▸ Exercise requirements
Please transcribe the data below in full. Omit any picture you find in it.

↓↓↓

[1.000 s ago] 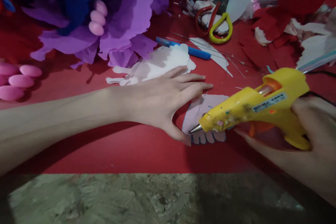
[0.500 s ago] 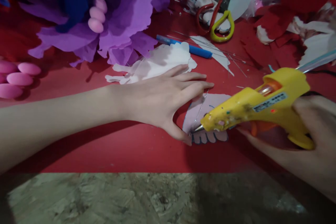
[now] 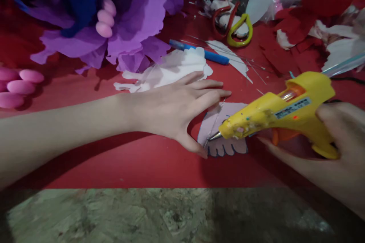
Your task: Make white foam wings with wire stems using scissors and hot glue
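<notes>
A yellow glue gun [image 3: 281, 114] with an orange trigger is gripped by my right hand [image 3: 335, 155], a finger stretched under the trigger. Its metal nozzle points down-left at a pale pink paper cutout [image 3: 225, 131] with a scalloped, blue-outlined lower edge, lying on the red table cover [image 3: 128, 159]. My left hand [image 3: 176, 108] lies flat with fingers stretched out. Its thumb tip and fingertips press the cutout's left and upper edges, and it grips nothing.
A big purple and blue paper flower [image 3: 114, 19] fills the back left. White paper cutouts [image 3: 173, 70], a blue pen [image 3: 205, 53], red and yellow scissors [image 3: 232, 24] and red paper scraps [image 3: 296, 26] lie behind. Pink oval pieces [image 3: 17, 87] sit at the left edge.
The glue gun has risen a little and its nozzle has shifted slightly along the cutout's left edge. My left hand stays pressed in place.
</notes>
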Demonstrator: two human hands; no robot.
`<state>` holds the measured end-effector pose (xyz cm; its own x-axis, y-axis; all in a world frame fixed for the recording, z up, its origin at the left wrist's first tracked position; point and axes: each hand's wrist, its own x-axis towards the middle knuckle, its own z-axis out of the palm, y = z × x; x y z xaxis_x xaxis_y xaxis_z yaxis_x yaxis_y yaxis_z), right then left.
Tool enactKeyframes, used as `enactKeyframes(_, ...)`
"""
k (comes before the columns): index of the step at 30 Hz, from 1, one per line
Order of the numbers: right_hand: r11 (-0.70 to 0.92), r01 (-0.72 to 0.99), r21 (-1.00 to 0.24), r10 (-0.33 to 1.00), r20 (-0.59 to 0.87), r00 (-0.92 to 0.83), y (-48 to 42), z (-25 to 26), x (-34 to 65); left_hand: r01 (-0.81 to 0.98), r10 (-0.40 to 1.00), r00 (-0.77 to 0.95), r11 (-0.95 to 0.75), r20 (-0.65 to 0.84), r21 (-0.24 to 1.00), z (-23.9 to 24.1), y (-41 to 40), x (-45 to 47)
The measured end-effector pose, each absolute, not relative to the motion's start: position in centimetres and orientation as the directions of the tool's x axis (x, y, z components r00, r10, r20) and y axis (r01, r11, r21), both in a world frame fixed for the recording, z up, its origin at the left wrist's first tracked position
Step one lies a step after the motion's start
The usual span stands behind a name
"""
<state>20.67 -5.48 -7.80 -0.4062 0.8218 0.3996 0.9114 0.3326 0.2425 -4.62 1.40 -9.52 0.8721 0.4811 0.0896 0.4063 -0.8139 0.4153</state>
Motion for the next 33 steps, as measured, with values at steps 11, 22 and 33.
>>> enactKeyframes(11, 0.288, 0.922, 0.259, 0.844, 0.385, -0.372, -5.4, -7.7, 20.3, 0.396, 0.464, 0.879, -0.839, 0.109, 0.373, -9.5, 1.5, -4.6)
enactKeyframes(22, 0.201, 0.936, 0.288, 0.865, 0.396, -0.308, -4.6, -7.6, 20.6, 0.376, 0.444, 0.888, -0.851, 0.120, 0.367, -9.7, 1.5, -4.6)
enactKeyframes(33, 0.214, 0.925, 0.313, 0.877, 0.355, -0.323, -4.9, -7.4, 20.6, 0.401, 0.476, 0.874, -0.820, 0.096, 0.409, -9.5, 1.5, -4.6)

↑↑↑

▸ Solution below
[1.000 s ago] 
[0.500 s ago] 
[now] 
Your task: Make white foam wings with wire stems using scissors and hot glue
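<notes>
A yellow glue gun [image 3: 281, 114] with an orange trigger is gripped by my right hand [image 3: 335, 155], a finger stretched under the trigger. Its metal nozzle points down-left at a pale pink paper cutout [image 3: 225, 131] with a scalloped, blue-outlined lower edge, lying on the red table cover [image 3: 128, 159]. My left hand [image 3: 176, 108] lies flat with fingers stretched out. Its thumb tip and fingertips press the cutout's left and upper edges, and it grips nothing.
A big purple and blue paper flower [image 3: 114, 19] fills the back left. White paper cutouts [image 3: 173, 70], a blue pen [image 3: 205, 53], red and yellow scissors [image 3: 232, 24] and red paper scraps [image 3: 296, 26] lie behind. Pink oval pieces [image 3: 17, 87] sit at the left edge.
The glue gun has risen a little and its nozzle has shifted slightly along the cutout's left edge. My left hand stays pressed in place.
</notes>
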Demonstrator: two human hands; no robot.
`<state>` holds the measured end-effector pose (xyz cm; its own x-axis, y-axis; all in a world frame fixed for the recording, z up, its origin at the left wrist's first tracked position; point and axes: each hand's wrist, its own x-axis towards the middle knuckle, its own z-axis out of the palm, y = z × x; x y z xaxis_x xaxis_y xaxis_z yaxis_x yaxis_y yaxis_z), right then left.
Tool enactKeyframes, used as `enactKeyframes(_, ...)`
"""
k (comes before the columns): index of the step at 30 Hz, from 1, one per line
Order of the numbers: right_hand: r11 (-0.70 to 0.92), r01 (-0.72 to 0.99), r21 (-1.00 to 0.24), r10 (-0.33 to 1.00), r20 (-0.59 to 0.87), r00 (-0.92 to 0.83), y (-48 to 42), z (-25 to 26), x (-34 to 65); left_hand: r01 (-0.81 to 0.98), r10 (-0.40 to 1.00), r00 (-0.77 to 0.95), r11 (-0.95 to 0.75), r20 (-0.65 to 0.84), r21 (-0.24 to 1.00), z (-23.9 to 24.1), y (-41 to 40), x (-45 to 47)
The measured end-effector pose, each absolute, not relative to the motion's start: position in centimetres and orientation as the directions of the tool's x axis (x, y, z components r00, r10, r20) and y axis (r01, r11, r21), both in a world frame fixed for the recording, z up, its origin at the left wrist's first tracked position
Step one lies a step after the motion's start
The usual span stands behind a name
"""
<state>20.67 -5.48 -7.80 -0.4062 0.8218 0.3996 0.9114 0.3326 0.2425 -4.62 1.40 -9.52 0.8721 0.4811 0.0896 0.4063 -0.8139 0.4153</state>
Motion for the next 33 steps, as measured, with values at steps 11, 22 and 33.
>>> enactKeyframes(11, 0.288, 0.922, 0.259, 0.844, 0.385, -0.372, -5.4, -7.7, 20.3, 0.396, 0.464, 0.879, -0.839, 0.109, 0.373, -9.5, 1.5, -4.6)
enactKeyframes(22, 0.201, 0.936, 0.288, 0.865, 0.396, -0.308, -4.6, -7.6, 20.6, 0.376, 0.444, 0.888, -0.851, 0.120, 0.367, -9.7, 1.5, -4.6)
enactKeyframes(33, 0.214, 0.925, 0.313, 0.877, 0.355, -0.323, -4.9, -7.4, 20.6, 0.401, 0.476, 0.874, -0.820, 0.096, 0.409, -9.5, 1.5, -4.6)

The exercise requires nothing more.